We are Fire doors specialists in supplied and fitting doors.
What is a fire door?
How do fire doors work?
In brief, fire doors are there to save lives. They can vary greatly in design but all serve the same purpose of preventing loss of life and property in the event of a fire. Their construction enables buildings to compartmentalise and delay the spread of fire from one area to another. The two most important functions of a fire door are that, when closed, they can form a barrier to stop the spread of fire but, when opened, they can provide a means of escape. A well designed fire door will delay the spread of fire and smoke without causing too much hindrance to the movement of people and goods. The most common categories of fire doors are FD30 and FD60 fire doors which offer 30 and 60 minutes fire protection respectively.
Fire doors also contain several clever features to help them in their function:
Solid Timber Frame
The door itself is usually made from a solid timber frame and sometimes they are covered in fire-resistant glass for additional safety. This glass is made to be able to withstand exposure to heat in a fire test for at least 60 minutes before the temperature gets too high and the material begins to soften.
Edge Intumescent seal doors
Around the edges of the door will be something called the intumescent seal. This seal is designed to expand when temperatures reach beyond 200°C. Through this, the door helps to provide a seal for the gaps between the door and doorframe.
Threshold seals are also another helpful feature of fire doors. They are located at the bottom of the door and they seal under the door to prevent the flow of smoke and fire.
How are fire doors constructed?
FD30 (30 minutes) fire doors are usually 44/45mm thick whereas a standard door thickness is 35/40 mm.FD60 (60 minute) fire doors are the most commonly used in commercial settings and they are normally 54mm thick. Specially constructed fire doors can have a rating of 4 hours or more.
Most fire doors have a solid core construction. Popular materials include particleboard, flaxboard, magboard and solid timber.
The assembly of a fire door can vary greatly. One example of fire door construction is timber framing around a core of a laminated veneer. Others may have a lipping, which is 5-20mm thick, around the core with a veneer on top. However, there is no preferred construction method, as long as the desired fire rating is achieved.
When are fire doors required?
Fire doors are required in almost every building in the UK. The requirements, ratings, and locations of the fire doors varies depending on the type of building and its fire risk assessment. For private premises, it is advised to install fire doors where the risk is most imminent. This could be the kitchen or rooms which house a lot of electrical devices. If your property is a new build, it should have been subject to regulations ensuring certain doors are fire doors. In domestic homes more than two storeys high, there must be a fire door separating the stairwell and every habitable room. This includes all rooms on all levels. For mixed use buildings, the business and residential sections must be separated by fire doors.

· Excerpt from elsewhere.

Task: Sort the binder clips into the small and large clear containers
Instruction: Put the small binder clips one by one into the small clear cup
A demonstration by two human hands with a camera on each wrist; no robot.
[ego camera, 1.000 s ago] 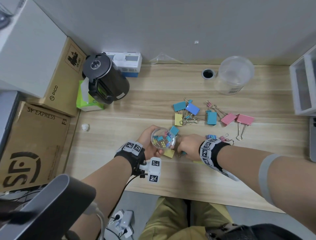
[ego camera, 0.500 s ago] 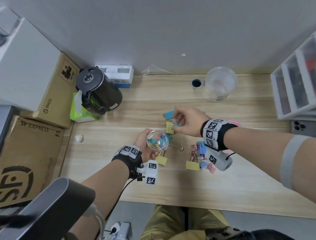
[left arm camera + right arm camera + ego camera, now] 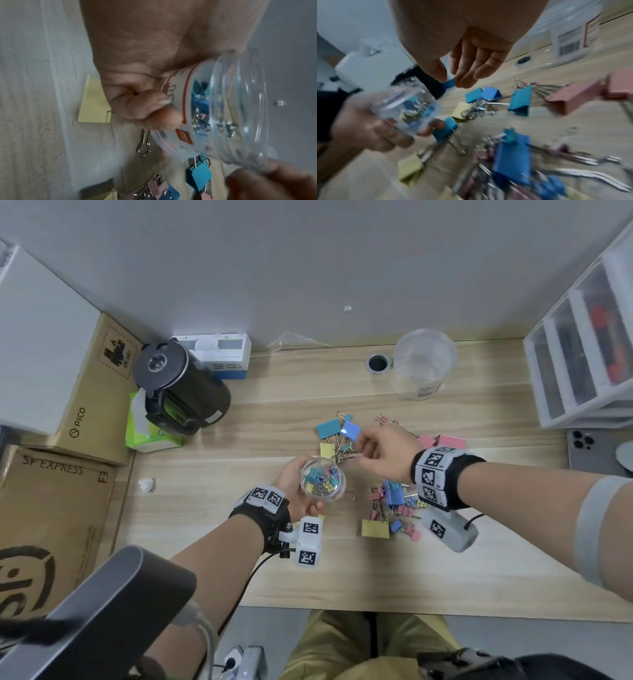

The guidance for non-domestic is a lot more complex. In addition to horizontal and vertical escape routes, all fire doors in non-domestic buildings are required to have the correct signage on both signs to indicate it is a fire door. You can read more about non-domestic regulations on gov.uk.
Fire door maintenance
Due to their importance in protecting lives and property, it is imperative that fire doors receive regular inspections and maintenance. The frequency of this maintenance depends on a variety of different factors, including the age and condition of the door. It has been suggested that a minimum six month inspection is needed. If you own a commercial or non-domestic property, there are strict regulations and guidelines to follow, ensuring the doors can withstand certain heats. Fire doors should always be fitted correctly by a competent installer, as they’re a carefully engineered fire safety device. Likewise, if you are a landlord, you have a responsibility, under the Regulatory Reform Fire Safety Order 2005 (FSO), to ensure your properties and tenants are safe. A landlord is viewed as the ‘responsible person’ and thus has a legal responsibility to their tenants, meaning can be criminally prosecuted if they do not fulfill their duties.
Five step fire door check:
If you suspect a building you’re in has a faulty fire door, don’t walk on by. Report it. You could save a life.
Look for a label or plug on top or sides of the door.1. Look for a label or plug on top or sides of the door.
Check the gaps around the top and sides of the door. Make sure they are consistently less than 4mm when the door is closed.
Check the intumescent seals around the door frame, make sure there’s no sign of damage.
Check all the hinges are firmly fixed and that there are no missing or broken screws.
Check the door closes firmly on a latch without sticking on the floor or the frame.